Y a su nombre, hiciéronme agradecer el hambre,
la sed, los azotes diarios, los servicios de la Iglesia,
(Así avisa al mundo, Amigo de mi angustia.
Así, avisa. Di. Da diciendo. Dios te pague).
Y tam, si supieras, amigo de mi angustia,
Cómo foeteaban cada día, sin falta.
“Capisayo al suelo. Calzoncillo al suelo,
tú, bocabajo mitayo. Cuenta cada latigazo”.
Yo, iba contando: 2, 5, 9, 30, 45, 70.
Así aprendí a contar en tu castellano,
Con mi dolor y mis llagas.
En seguida levantándome, chorreando sangre,
Tenía que besar látigo y mano de verdugos.
“Dioslepagui, Amito”, así decía de terror y gratitud…

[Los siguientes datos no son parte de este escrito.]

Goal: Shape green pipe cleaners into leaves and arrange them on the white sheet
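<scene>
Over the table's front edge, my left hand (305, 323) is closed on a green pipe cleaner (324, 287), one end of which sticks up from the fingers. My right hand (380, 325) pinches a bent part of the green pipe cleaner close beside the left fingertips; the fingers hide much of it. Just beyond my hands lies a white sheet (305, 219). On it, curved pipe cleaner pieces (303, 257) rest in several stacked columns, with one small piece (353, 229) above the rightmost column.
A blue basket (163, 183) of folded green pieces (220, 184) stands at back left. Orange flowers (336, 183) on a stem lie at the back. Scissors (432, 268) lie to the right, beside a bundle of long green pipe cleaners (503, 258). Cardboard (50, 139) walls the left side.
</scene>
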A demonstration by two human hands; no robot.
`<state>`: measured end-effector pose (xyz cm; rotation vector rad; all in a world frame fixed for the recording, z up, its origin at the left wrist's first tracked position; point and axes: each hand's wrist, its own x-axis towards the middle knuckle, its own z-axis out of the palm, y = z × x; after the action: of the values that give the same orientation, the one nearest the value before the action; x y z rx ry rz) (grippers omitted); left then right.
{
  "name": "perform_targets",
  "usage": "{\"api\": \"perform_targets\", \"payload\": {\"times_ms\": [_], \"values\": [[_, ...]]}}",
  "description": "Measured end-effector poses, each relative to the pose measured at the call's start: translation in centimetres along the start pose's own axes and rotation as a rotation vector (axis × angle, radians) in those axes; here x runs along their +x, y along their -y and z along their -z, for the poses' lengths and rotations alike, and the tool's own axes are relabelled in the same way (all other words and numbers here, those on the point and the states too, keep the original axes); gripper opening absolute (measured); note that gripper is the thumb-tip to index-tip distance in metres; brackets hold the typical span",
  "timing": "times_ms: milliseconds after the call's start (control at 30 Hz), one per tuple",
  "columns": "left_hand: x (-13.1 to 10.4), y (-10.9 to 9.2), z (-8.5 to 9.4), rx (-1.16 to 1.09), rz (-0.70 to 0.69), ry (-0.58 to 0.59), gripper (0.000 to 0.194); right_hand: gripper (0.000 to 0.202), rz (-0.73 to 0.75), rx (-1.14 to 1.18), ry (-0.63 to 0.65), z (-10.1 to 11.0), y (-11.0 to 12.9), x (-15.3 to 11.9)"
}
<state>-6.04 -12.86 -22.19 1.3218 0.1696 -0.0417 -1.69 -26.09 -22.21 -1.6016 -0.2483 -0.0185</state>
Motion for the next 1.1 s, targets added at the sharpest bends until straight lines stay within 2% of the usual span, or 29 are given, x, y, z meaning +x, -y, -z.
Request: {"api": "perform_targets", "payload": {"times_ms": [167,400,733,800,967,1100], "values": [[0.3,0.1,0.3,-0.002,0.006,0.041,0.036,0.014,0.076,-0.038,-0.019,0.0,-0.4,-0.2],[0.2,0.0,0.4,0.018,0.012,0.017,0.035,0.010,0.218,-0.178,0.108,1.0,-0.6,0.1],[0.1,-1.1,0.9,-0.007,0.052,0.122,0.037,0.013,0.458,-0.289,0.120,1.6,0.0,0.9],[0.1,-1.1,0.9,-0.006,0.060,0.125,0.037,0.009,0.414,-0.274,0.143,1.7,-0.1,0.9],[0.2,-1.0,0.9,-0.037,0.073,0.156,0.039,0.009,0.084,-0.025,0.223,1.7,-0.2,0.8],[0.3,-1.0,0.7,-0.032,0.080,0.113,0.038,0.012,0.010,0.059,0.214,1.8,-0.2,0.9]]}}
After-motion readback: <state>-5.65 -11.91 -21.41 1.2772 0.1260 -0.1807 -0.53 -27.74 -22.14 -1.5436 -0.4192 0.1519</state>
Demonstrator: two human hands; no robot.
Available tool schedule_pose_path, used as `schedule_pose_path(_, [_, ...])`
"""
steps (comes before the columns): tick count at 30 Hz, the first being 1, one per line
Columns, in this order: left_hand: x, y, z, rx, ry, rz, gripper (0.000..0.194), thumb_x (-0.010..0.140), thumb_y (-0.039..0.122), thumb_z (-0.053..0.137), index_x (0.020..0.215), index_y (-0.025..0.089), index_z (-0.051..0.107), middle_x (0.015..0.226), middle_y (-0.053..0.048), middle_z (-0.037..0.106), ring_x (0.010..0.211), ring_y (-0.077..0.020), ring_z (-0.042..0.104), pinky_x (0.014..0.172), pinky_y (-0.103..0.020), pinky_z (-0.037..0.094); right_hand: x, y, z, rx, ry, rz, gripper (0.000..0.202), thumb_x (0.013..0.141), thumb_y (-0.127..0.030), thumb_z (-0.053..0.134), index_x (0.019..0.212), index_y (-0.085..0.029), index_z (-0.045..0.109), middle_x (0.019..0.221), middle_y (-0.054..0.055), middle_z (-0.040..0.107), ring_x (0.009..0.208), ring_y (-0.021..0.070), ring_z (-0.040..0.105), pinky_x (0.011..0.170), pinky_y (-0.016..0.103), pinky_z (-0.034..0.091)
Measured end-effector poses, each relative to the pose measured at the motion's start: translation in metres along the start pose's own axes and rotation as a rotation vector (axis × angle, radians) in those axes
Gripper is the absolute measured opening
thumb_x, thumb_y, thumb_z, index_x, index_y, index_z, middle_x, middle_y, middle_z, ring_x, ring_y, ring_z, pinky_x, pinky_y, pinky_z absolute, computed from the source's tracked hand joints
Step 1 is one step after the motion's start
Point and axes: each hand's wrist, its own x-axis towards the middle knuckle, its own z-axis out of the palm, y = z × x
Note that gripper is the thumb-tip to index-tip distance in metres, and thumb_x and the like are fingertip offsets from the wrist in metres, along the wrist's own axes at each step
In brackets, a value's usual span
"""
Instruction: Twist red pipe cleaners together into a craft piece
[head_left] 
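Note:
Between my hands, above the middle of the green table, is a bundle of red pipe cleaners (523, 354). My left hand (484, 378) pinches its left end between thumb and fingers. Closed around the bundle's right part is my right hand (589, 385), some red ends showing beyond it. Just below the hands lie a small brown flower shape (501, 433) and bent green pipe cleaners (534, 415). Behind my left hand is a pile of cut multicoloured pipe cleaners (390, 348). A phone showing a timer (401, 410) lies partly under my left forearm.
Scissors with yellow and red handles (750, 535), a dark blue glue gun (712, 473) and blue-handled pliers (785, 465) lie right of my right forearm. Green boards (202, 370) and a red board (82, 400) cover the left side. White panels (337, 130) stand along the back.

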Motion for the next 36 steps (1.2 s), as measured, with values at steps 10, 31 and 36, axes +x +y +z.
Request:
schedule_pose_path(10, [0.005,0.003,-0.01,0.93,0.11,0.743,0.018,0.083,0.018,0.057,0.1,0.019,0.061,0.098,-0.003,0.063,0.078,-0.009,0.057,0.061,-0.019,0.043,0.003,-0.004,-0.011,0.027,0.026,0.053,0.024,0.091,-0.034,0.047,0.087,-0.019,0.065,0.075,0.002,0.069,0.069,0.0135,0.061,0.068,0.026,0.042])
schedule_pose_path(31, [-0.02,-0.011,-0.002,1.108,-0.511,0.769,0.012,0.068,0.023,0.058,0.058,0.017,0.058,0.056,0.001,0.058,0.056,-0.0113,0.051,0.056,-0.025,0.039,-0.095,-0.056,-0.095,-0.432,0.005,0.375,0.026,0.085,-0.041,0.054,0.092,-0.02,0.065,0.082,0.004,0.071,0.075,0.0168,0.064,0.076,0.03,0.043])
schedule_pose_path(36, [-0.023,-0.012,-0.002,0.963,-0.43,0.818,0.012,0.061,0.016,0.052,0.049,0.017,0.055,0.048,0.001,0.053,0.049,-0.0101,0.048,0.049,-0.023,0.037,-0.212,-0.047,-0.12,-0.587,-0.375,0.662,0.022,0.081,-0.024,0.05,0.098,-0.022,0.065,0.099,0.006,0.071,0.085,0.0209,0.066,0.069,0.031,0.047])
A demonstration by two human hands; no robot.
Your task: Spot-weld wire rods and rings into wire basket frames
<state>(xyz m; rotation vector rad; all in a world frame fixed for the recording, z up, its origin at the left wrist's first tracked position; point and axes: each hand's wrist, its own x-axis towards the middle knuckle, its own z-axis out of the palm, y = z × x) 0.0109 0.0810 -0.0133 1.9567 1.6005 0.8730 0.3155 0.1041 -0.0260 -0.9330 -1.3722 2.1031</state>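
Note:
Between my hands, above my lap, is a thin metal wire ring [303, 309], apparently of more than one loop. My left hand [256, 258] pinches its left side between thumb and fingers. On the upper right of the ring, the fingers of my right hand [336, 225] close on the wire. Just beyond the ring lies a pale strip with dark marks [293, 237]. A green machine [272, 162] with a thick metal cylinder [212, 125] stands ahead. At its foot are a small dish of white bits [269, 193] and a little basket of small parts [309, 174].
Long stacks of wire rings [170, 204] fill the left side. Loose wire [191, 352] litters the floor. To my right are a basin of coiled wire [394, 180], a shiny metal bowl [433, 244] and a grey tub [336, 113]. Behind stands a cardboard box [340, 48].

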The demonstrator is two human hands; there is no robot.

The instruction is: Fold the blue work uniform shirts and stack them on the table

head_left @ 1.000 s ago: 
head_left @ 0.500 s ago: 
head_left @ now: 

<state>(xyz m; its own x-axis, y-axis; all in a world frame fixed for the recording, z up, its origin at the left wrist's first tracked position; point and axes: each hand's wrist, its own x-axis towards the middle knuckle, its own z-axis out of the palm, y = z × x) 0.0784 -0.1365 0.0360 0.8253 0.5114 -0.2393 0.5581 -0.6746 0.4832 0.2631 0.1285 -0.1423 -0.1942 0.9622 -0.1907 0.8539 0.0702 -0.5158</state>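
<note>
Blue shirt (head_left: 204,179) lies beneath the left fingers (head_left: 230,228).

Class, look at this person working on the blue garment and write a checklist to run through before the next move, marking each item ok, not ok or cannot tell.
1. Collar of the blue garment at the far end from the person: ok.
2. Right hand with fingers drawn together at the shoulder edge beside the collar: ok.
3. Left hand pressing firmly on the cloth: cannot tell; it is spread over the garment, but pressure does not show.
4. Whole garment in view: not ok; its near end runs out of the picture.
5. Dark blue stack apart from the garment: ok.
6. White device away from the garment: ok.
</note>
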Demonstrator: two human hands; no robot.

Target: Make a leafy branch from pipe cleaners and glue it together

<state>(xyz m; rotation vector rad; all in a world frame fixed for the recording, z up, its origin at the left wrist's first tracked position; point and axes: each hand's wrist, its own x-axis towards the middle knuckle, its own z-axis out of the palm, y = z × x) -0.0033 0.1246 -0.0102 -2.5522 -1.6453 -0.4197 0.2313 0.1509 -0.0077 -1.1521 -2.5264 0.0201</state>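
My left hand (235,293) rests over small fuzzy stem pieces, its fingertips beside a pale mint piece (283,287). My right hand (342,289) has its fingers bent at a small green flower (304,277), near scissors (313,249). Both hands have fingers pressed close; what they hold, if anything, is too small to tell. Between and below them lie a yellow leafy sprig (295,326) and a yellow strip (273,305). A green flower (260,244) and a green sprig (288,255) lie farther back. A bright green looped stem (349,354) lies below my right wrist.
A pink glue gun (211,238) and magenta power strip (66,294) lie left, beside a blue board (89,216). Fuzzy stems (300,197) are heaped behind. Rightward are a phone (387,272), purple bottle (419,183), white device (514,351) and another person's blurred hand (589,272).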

Minero fui, por dos años ocho meses.
Nada de comer. Nada de amar. Nunca vida.
La bocamina, fue mi cielo y mi tumba.
Yo, que usé el oro para las fiestas de mi Emperador
supe padecer con su luz,
por la codicia y la crueldad de otros.
Dormimos miles de mitayos,
a pura mosca, látigo, fiebres, en galpones,
custodiados con un amo que sólo daba muerte.
Pero, después de dos años, ocho meses salí.